Given material:
⁂

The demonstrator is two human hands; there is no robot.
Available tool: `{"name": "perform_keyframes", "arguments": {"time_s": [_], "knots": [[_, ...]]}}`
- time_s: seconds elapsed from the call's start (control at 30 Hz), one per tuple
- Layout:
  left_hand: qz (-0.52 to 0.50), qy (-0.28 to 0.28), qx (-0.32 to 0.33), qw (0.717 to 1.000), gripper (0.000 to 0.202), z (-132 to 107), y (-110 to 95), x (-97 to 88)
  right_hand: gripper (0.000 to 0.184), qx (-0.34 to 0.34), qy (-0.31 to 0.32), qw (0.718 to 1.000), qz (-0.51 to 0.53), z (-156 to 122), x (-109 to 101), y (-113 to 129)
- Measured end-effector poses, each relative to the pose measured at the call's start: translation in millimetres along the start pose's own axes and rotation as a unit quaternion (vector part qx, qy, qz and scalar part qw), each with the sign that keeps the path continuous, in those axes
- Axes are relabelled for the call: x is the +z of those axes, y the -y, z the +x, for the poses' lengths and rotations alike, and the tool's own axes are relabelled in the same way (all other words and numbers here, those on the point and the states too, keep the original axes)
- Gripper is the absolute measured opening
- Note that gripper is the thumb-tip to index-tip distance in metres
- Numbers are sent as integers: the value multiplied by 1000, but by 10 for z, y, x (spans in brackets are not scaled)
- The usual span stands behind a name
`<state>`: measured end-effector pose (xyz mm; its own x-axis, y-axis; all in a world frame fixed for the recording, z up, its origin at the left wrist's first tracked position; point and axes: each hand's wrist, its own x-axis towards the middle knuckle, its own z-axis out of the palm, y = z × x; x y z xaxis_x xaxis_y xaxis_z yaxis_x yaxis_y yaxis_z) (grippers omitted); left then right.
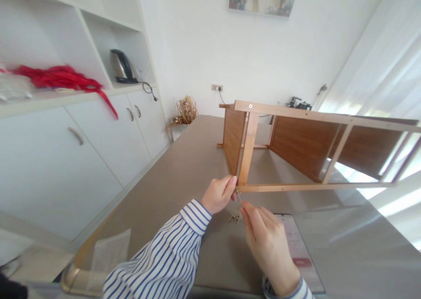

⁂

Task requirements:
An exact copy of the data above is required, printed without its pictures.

Solved problem:
The demonstrator is two human hands; there is no robot.
Available tool: `{"name": "perform_keyframes", "arguments": {"time_s": [_], "knots": [[_, ...]]}}`
- time_s: seconds elapsed from the call's start (control at 30 Hz), one per tuple
- Layout:
  left_hand: qz (-0.52 to 0.50), qy (-0.28 to 0.28), qx (-0.32 to 0.33), qw (0.717 to 1.000), gripper (0.000 to 0.202), z (-132 to 107), y (-110 to 95), x (-97 to 88)
  right_hand: gripper (0.000 to 0.184), qx (-0.34 to 0.34), qy (-0.31 to 0.32), qw (0.718 to 1.000), qz (-0.51 to 0.53), z (-156 to 122), x (-109 to 101), y (-113 to 129)
- Measured end-effector poses, each relative to the pose measured at the call's start: translation in millimetres along the start pose's own axes and rotation as a unit quaternion (vector part qx, qy, qz and scalar part qw), each with the sign that keeps the path continuous, in those axes
- Axes are relabelled for the call: x is the +z of those axes, y the -y, z the +x, for the poses' lengths and rotations alike, and the tool's own axes are relabelled in the same way (all other words and numbers here, those on the point and the states too, keep the original axes)
- Gripper is the absolute measured opening
- Note that gripper is the thumb-tip to index-tip distance in metres
- Numbers are sent as integers: the value multiplied by 1000, but by 10 for z, y, x (spans in brackets are not scaled)
- The usual span stands behind a name
`<state>`: measured end-effector pose (xyz mm; its own x-axis, y-axis; all in a world frame fixed for the recording, z up, its origin at the left wrist's first tracked position; point and axes: each hand's wrist, its own x-axis towards the middle knuckle, its own z-axis out of the palm, y = z × x; x y z xaxis_x xaxis_y xaxis_z yaxis_x yaxis_y yaxis_z) (grippers omitted); left then right.

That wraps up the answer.